**PROBLEM DETAILS:** Repeat the data verbatim.

**DATASET EXTRACT:**
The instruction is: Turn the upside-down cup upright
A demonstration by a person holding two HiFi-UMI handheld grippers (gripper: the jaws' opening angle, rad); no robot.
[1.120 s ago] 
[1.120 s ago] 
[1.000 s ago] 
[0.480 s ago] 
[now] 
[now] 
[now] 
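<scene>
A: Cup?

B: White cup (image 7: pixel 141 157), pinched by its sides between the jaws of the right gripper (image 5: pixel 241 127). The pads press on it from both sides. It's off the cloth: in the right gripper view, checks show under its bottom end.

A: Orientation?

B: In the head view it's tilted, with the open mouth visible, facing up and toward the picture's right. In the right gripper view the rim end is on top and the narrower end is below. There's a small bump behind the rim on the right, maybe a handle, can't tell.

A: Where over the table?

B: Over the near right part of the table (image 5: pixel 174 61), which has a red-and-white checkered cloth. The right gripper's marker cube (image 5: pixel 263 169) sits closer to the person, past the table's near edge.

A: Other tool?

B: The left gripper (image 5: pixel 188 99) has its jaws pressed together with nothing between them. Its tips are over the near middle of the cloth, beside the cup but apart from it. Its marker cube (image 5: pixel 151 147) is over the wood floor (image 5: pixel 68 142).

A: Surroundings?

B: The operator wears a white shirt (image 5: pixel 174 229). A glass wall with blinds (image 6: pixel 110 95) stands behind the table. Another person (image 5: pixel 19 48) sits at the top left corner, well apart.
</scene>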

**EXERCISE OUTPUT:**
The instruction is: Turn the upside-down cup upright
A demonstration by a person holding two HiFi-UMI handheld grippers (gripper: the jaws' opening angle, rad); no robot.
[1.120 s ago] 
[1.120 s ago] 
[1.000 s ago] 
[0.480 s ago] 
[now] 
[now] 
[now] 
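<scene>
A: Cup?

B: White cup (image 7: pixel 141 157), pinched by its sides between the jaws of the right gripper (image 5: pixel 241 127). The pads press on it from both sides. It's off the cloth: in the right gripper view, checks show under its bottom end.

A: Orientation?

B: In the head view it's tilted, with the open mouth visible, facing up and toward the picture's right. In the right gripper view the rim end is on top and the narrower end is below. There's a small bump behind the rim on the right, maybe a handle, can't tell.

A: Where over the table?

B: Over the near right part of the table (image 5: pixel 174 61), which has a red-and-white checkered cloth. The right gripper's marker cube (image 5: pixel 263 169) sits closer to the person, past the table's near edge.

A: Other tool?

B: The left gripper (image 5: pixel 188 99) has its jaws pressed together with nothing between them. Its tips are over the near middle of the cloth, beside the cup but apart from it. Its marker cube (image 5: pixel 151 147) is over the wood floor (image 5: pixel 68 142).

A: Surroundings?

B: The operator wears a white shirt (image 5: pixel 174 229). A glass wall with blinds (image 6: pixel 110 95) stands behind the table. Another person (image 5: pixel 19 48) sits at the top left corner, well apart.
</scene>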

The response is now done.